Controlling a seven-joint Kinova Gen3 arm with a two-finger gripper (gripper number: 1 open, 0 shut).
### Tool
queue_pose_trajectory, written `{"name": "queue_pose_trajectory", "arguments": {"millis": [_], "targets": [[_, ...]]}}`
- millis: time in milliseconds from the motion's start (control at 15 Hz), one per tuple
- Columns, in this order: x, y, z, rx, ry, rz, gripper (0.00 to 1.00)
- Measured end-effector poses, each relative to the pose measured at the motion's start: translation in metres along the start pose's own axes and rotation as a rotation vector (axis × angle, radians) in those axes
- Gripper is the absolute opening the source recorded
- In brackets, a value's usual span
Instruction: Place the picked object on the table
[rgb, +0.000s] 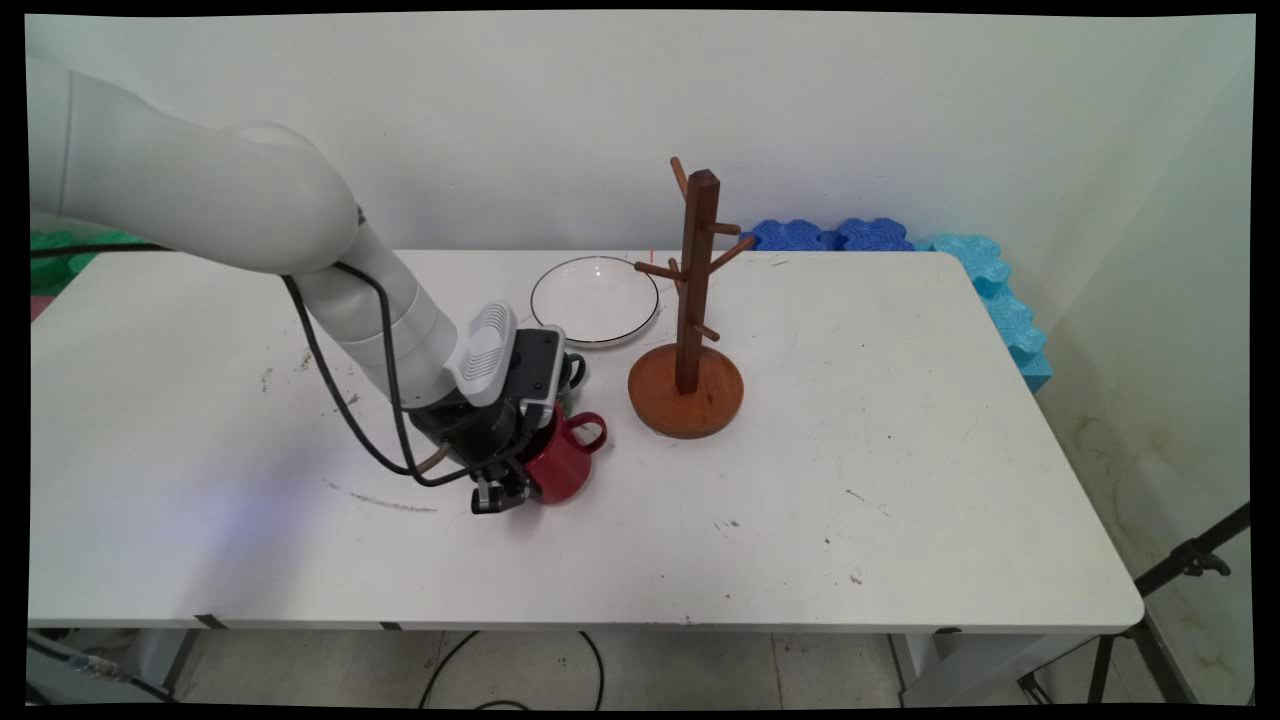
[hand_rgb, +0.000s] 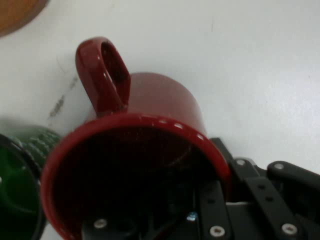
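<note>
A glossy dark red ceramic mug (rgb: 558, 462) is clamped by its rim in the black two-finger claw (rgb: 505, 492), one finger inside the cup and one outside, left of centre on the white bench (rgb: 900, 480). A dark green mug (hand_rgb: 17, 187) is seen just beside it. A wooden mug tree with a round base (rgb: 690, 385) and a white black-rimmed plate (rgb: 594, 300) are found to the upper right.

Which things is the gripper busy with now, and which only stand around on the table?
Busy with: gripper, red mug, gripped at its wall.
Standing around: green mug close beside it, white plate, wooden mug tree.
</note>
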Motion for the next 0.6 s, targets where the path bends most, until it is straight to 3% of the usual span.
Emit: {"name": "queue_pose_trajectory", "arguments": {"millis": [67,133,600], "targets": [[0.001,0.000,0.002,0.000,-0.003,-0.001,0.00],[0.002,0.000,0.004,0.002,-0.005,-0.002,1.00],[0.013,-0.001,0.010,0.006,0.018,-0.008,1.00]]}}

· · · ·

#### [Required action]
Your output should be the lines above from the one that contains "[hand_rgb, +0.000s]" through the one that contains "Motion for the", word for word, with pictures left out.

#### [Output]
[hand_rgb, +0.000s] 
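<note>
A glossy dark red ceramic mug (rgb: 558, 462) is clamped by its rim in the black two-finger claw (rgb: 505, 492), one finger inside the cup and one outside, left of centre on the white bench (rgb: 900, 480). A dark green mug (hand_rgb: 17, 187) is seen just beside it. A wooden mug tree with a round base (rgb: 690, 385) and a white black-rimmed plate (rgb: 594, 300) are found to the upper right.

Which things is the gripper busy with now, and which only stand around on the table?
Busy with: gripper, red mug, gripped at its wall.
Standing around: green mug close beside it, white plate, wooden mug tree.
</note>
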Motion for the next 0.6 s, targets where the path bends most, until it is straight to 3% of the usual span.

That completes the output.